### EXERCISE DETAILS
All lines of the listing below must be reproduced character for character.

### DATA EXCERPT
▼

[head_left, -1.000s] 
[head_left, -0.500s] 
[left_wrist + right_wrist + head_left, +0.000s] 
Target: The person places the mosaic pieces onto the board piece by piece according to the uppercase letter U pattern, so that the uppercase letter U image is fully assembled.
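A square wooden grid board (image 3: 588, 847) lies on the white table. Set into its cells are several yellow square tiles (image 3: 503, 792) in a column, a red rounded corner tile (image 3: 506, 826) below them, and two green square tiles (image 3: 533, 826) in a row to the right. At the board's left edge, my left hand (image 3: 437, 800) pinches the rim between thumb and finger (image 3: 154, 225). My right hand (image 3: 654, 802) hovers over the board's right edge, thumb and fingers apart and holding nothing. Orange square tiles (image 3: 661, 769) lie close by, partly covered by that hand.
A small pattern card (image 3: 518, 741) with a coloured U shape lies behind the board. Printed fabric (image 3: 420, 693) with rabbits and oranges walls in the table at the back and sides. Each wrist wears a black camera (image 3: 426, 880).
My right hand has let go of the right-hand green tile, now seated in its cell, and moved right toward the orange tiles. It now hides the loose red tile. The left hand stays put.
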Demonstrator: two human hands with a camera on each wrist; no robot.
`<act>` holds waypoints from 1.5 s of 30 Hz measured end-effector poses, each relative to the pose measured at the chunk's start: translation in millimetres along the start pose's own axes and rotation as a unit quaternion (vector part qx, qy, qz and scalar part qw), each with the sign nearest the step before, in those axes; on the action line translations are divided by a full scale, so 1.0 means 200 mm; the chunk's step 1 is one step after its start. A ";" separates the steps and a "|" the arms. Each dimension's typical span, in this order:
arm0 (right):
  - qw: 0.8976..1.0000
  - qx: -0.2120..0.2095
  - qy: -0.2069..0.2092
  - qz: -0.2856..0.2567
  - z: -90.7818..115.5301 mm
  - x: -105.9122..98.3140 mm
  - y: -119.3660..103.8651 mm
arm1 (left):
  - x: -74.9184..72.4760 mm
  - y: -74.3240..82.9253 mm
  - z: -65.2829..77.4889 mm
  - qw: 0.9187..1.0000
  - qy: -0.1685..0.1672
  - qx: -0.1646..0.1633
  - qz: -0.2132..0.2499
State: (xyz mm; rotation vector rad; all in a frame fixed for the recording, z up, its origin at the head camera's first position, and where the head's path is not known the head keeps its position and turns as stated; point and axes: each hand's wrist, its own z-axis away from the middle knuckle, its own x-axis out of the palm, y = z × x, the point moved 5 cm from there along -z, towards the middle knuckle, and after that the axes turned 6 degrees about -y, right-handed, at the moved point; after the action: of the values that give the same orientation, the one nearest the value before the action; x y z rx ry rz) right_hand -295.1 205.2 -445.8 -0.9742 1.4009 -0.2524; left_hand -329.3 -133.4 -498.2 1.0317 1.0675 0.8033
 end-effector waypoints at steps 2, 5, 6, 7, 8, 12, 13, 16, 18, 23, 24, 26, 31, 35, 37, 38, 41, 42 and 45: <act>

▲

### RESULT BELOW
[head_left, -1.000s] 
[head_left, -0.500s] 
[left_wrist + right_wrist + head_left, +0.000s] 
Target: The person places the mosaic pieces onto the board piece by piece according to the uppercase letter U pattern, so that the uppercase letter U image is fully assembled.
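A square wooden grid board (image 3: 588, 847) lies on the white table. Set into its cells are several yellow square tiles (image 3: 503, 792) in a column, a red rounded corner tile (image 3: 506, 826) below them, and two green square tiles (image 3: 533, 826) in a row to the right. At the board's left edge, my left hand (image 3: 437, 800) pinches the rim between thumb and finger (image 3: 154, 225). My right hand (image 3: 654, 802) hovers over the board's right edge, thumb and fingers apart and holding nothing. Orange square tiles (image 3: 661, 769) lie close by, partly covered by that hand.
A small pattern card (image 3: 518, 741) with a coloured U shape lies behind the board. Printed fabric (image 3: 420, 693) with rabbits and oranges walls in the table at the back and sides. Each wrist wears a black camera (image 3: 426, 880).
My right hand has let go of the right-hand green tile, now seated in its cell, and moved right toward the orange tiles. It now hides the loose red tile. The left hand stays put.
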Demonstrator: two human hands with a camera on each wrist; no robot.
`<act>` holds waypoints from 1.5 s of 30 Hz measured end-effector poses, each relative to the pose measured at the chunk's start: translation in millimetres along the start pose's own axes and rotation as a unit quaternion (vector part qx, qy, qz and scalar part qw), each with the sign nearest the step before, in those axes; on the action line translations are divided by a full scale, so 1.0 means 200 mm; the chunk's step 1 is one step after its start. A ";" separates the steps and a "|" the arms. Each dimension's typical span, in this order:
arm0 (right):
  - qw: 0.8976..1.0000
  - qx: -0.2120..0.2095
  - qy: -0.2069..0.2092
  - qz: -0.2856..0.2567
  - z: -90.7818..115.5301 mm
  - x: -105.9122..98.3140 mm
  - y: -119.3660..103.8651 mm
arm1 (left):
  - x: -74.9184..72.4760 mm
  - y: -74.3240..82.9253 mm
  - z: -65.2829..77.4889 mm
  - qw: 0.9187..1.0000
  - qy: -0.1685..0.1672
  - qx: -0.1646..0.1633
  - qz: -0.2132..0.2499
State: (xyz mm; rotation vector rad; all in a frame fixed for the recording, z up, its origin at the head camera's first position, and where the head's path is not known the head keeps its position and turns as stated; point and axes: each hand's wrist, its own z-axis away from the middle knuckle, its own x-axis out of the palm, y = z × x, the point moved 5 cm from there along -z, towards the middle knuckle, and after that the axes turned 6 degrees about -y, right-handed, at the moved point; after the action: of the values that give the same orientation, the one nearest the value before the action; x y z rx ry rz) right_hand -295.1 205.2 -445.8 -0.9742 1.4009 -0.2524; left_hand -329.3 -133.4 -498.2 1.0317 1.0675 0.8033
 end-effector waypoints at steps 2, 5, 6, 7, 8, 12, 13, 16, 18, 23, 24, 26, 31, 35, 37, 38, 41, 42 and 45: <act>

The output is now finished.